Heïana fit la moue devant l'opinion de son mari sur les ligres. Je ne sais pas trop... Ils sont le pur produit d'expériences humaines, et au final, ils passent souvent leur vie avec de multiples pathologies. A mon sens, ils ne devraient pas exister, car c'est en leur défaveur. Elle soupira, se disant que l'Homme, dans sa Toute-Puissance imaginée, pouvait vraiment faire n'importe quoi parfois. Elle ajouta, pour étayer son argumentation: Ce sont comme les multiples espèces de chiens-loups. Les hommes les ont créées pour leur beauté, mais ils sont souvent inadaptés à la vie en tant qu'animal de compagnie, et ils sont les premier à en pâtir. Abandons, maltraitance, problèmes de santé mentale dû au stress... Non vraiment, l'être humain ferait mieux de s'abstenir d'être trop curieux parfois. Le sujet suivant fut bien plus léger, en l'honneur de Wonder Woman. Heïana pouffa de rire devant l'enthousiasme du quarantenaire, et répliqua: Je me prêterai de bonne grâce au visionnage de film. Pour les Comics, je suis plus que partante, j'adore lire. Qui sait, peut-être que ça l'éclairerait un peu plus sur le lien entre sa profession et l'héroïne amazone ? La brune était curieuse d'en découvrir plus là-dessus, car ça lui paraissait assez ténu comme comparaison. D'ailleurs, un point plus que d'autres souleva la curiosité d'Elwyn, et la sage-femme ne releva pas la question de trop. Elle répondit avec un simple sourire, quelques souvenirs en particulier revenant en tête: Cela arrive, oui. Pour ceux qui veulent garder un souvenir cependant, nous leur conseillons de poser la caméra dans un coin et de la laisser tourner. Vivre le moment est bien plus important que de l'enregistrer, en tout cas c'est ce que je crois.

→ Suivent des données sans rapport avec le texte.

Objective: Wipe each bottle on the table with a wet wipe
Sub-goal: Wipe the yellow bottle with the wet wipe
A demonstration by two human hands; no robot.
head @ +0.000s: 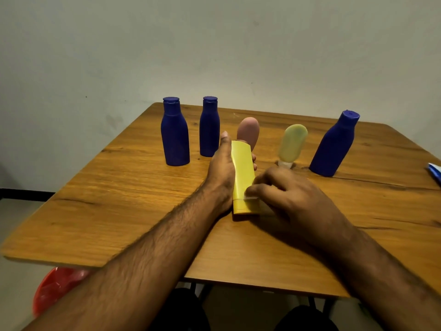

Heïana haussa un sourcil lorsque l'homme à ses côtés annonça que son métier ne valait pas grand-chose comparé au sien. Certes, les enjeux n'étaient clairement pas les mêmes et n'avaient pas la même importance, mais la brune n'aimait pas voir son entourage s'auto-dénigrer. Pourtant, elle ne commenta pas, ne voulant pas froisser Elwyn alors qu'il venait de lui faire un énième compliment. Elle se contenta de dire d'un air taquin: Je suis sûre que tu es un super vendeur. Vu son bagout, ça ne faisait même aucun doute. D'ailleurs, il prit bien note de l'allergie d'Heïana, et promit de veiller sur les clefs, enfin autant que sa propre étourderie le lui permettrai. Les deux mariés rirent de bon coeur, bien évidemment qu'ils reviendraient. D'autant plus que la métisse connaissait les lieux comme sa poche, ou peu s'en faut. Quelques minutes plus tard, la Polynésienne bénit véritablement le moulin à paroles qui servait de bouche à Elwyn; alors qu'il venait lui-même de s'intéresser aux potentielles anciennes relations de sa femme, il continua tant à parler qu'elle ne put lui répondre. Puis, le moment de l’atterrissage arriva, et au final, ils ne revinrent pas sur ce sujet, ce qui arrangeait bien la demoiselle. Non pas qu'elle ait honte de quoi que ce soit, mais elle se sentait encore un peu trop intimidée et pas assez proche de son mari - quelle ironie - pour qu'ils discutent de leurs "exs". Ce qui aurait été assez rapide pour la jeune femme au final, qui n'en avait pas.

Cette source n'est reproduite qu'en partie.